What the task asks
Please print exactly the lines below, from the start of the material up to and including the line with "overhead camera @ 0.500", but none of the pictures.

Records shown
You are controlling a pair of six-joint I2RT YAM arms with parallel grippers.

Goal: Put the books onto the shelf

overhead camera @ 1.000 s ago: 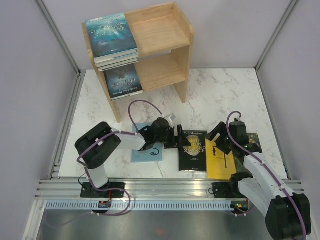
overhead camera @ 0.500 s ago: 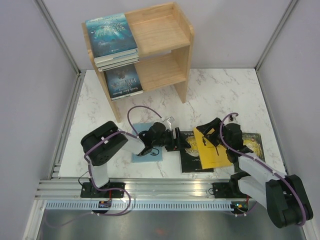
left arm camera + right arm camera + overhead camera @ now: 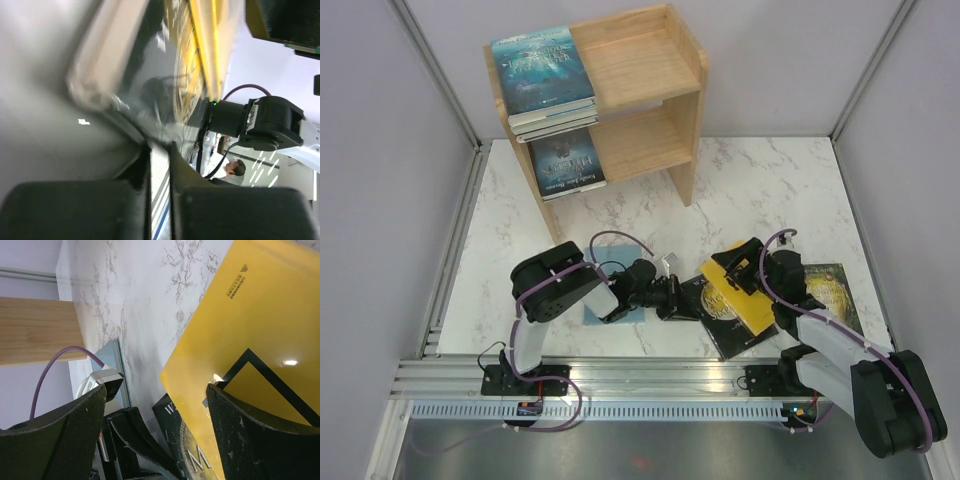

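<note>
Top external is showing the left claw point(image 3: 682, 299) pinching shut on the left edge of the black book point(image 3: 718, 312) at five o'clock on the tabletop point(image 3: 750, 190). The yellow book point(image 3: 752, 310) is lying askew on top of it, with the right claw point(image 3: 738, 272) hanging wide open over that. The shelf point(image 3: 650, 70) is sitting well apart at eleven o'clock. Danger: lifting the black book now is risking the loose yellow one sliding off, or the thin edge slipping free.

You're looking at a white marble-patterned table point(image 3: 770, 190) boxed in by plain lilac walls point(image 3: 380, 150).
The walls stand left, right and behind the table; aluminium rails point(image 3: 650, 375) line its near and left edges, and a dull steel sheet point(image 3: 650, 450) lies nearer still, all evenly lit.
</note>
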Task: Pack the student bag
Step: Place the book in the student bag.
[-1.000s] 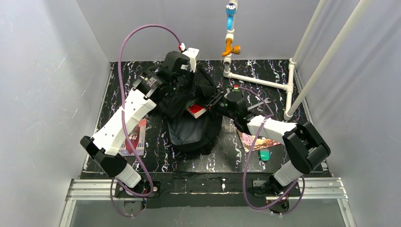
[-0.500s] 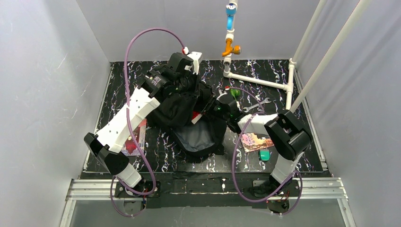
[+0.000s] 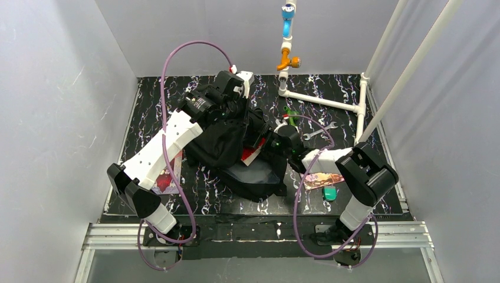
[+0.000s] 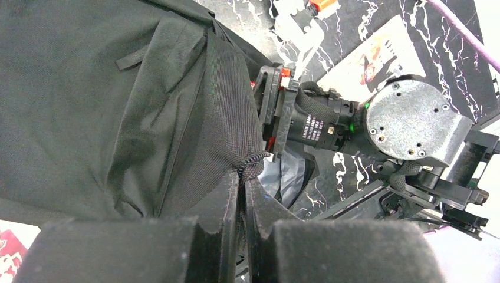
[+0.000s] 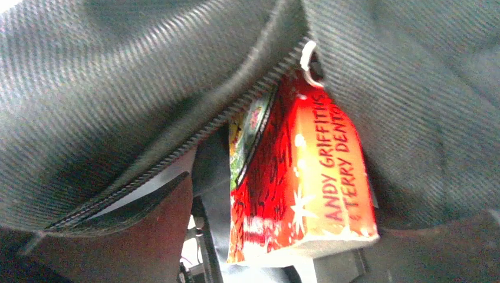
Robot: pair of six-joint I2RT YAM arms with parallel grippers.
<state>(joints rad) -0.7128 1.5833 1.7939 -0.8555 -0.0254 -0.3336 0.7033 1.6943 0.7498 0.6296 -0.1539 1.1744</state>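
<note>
Left pincer (image 4: 242, 194) first: we see its jaws pressed together on a fold of the bag (image 3: 221, 138), right at a small cord loop (image 4: 252, 163), holding the far end up off the desk (image 3: 377, 118). That pinch shows only in the left wrist view; from above, the arm covers it. The bag sits mid-desk between the arms. Its long axis runs from far to near, drifting rightward toward the near edge, with the mouth facing right.

From above, the book (image 5: 295, 177) is only a red corner poking out of the mouth. The right wrist view shows it close, tucked under the zip (image 5: 177, 147), with "ANDY GRIFFITHS" and "TERRY DENTON" down the spine.

At the right, the right pincer (image 3: 264, 143) reaches into the mouth with its jaws spread either side of the book. We see one finger (image 5: 147, 236) standing clear of the cover.
</note>
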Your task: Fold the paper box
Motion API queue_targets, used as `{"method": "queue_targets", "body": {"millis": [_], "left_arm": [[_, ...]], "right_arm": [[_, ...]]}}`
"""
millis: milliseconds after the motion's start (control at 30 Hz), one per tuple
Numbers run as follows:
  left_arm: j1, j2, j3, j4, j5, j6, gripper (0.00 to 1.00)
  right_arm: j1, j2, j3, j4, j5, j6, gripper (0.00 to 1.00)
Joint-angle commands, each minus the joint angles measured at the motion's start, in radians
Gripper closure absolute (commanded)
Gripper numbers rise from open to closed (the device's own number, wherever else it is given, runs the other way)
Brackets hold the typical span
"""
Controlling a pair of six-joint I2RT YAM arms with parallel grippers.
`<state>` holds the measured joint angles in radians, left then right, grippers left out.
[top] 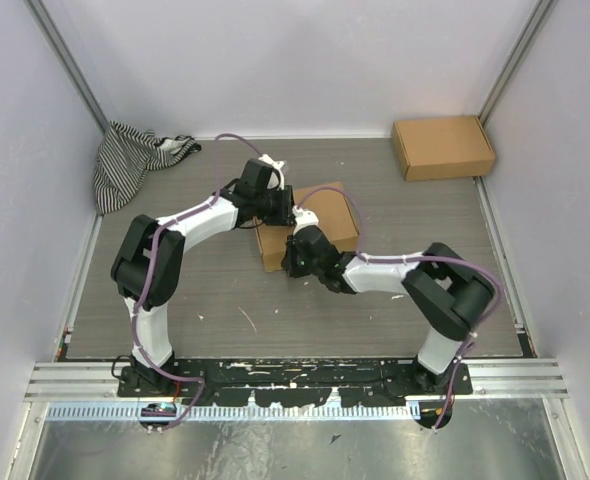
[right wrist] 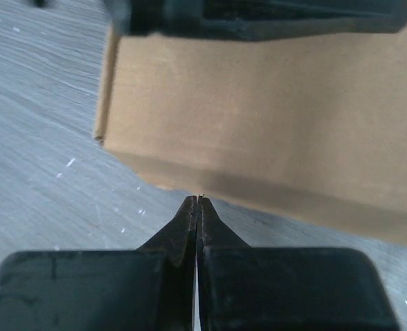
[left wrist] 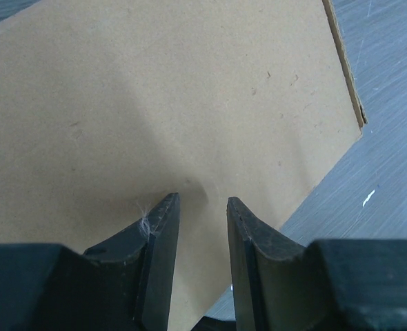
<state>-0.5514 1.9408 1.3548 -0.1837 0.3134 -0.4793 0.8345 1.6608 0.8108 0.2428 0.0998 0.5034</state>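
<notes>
The paper box point(top: 327, 217) lies in the middle of the table as a closed-looking flat brown cardboard shape. My left gripper point(top: 291, 211) is open, its fingertips down on the box's top panel point(left wrist: 176, 96), with nothing between the jaws point(left wrist: 202, 200). My right gripper point(top: 291, 256) is shut and empty at the box's near left side. In the right wrist view its tips point(right wrist: 198, 198) sit just in front of the box's low front wall point(right wrist: 272, 124), close to the table. The left gripper's black body point(right wrist: 259, 15) shows over the box at the top of that view.
A ready-assembled brown cardboard box point(top: 443, 147) stands at the back right corner. A striped cloth point(top: 133, 157) lies bunched at the back left. Walls close the table on the left, back and right. The grey table surface point(top: 225, 290) shows scuffs.
</notes>
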Motion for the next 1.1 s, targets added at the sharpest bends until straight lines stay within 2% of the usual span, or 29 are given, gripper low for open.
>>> {"method": "queue_targets", "body": {"millis": [0, 333, 533, 633, 800, 900, 1067], "left_arm": [[-0.01, 0.053, -0.021, -0.094, 0.061, 0.047, 0.59], [0.013, 0.052, -0.032, -0.16, 0.044, 0.13, 0.62], [0.018, 0.069, -0.02, -0.197, 0.039, 0.179, 0.64], [0.017, 0.06, -0.027, -0.183, 0.02, 0.17, 0.58], [0.022, 0.009, 0.007, -0.167, -0.035, 0.159, 0.48], [0.022, -0.003, 0.079, -0.188, -0.051, 0.161, 0.45], [0.022, -0.033, 0.218, -0.281, -0.052, 0.155, 0.43]], "right_arm": [[0.016, 0.104, 0.069, 0.075, -0.02, 0.003, 0.99], [0.052, 0.213, -0.013, 0.413, 0.065, -0.017, 0.99], [0.056, 0.239, 0.001, 0.405, 0.105, -0.049, 0.99], [0.057, 0.212, 0.004, 0.386, 0.094, -0.079, 0.99], [0.057, 0.094, -0.043, 0.326, 0.11, -0.088, 0.99], [0.057, -0.03, -0.087, 0.272, 0.11, -0.092, 0.99], [0.057, -0.309, -0.138, 0.074, 0.247, -0.087, 0.99]]}}
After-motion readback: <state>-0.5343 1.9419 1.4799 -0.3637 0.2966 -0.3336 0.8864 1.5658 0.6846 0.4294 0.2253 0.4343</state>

Result of this exercise
You are controlling a pair of six-joint I2RT YAM arms with parallel grippers.

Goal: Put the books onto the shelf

overhead camera @ 1.000 s ago: 
overhead camera @ 0.500 s ago: 

Nothing remains to add to the output.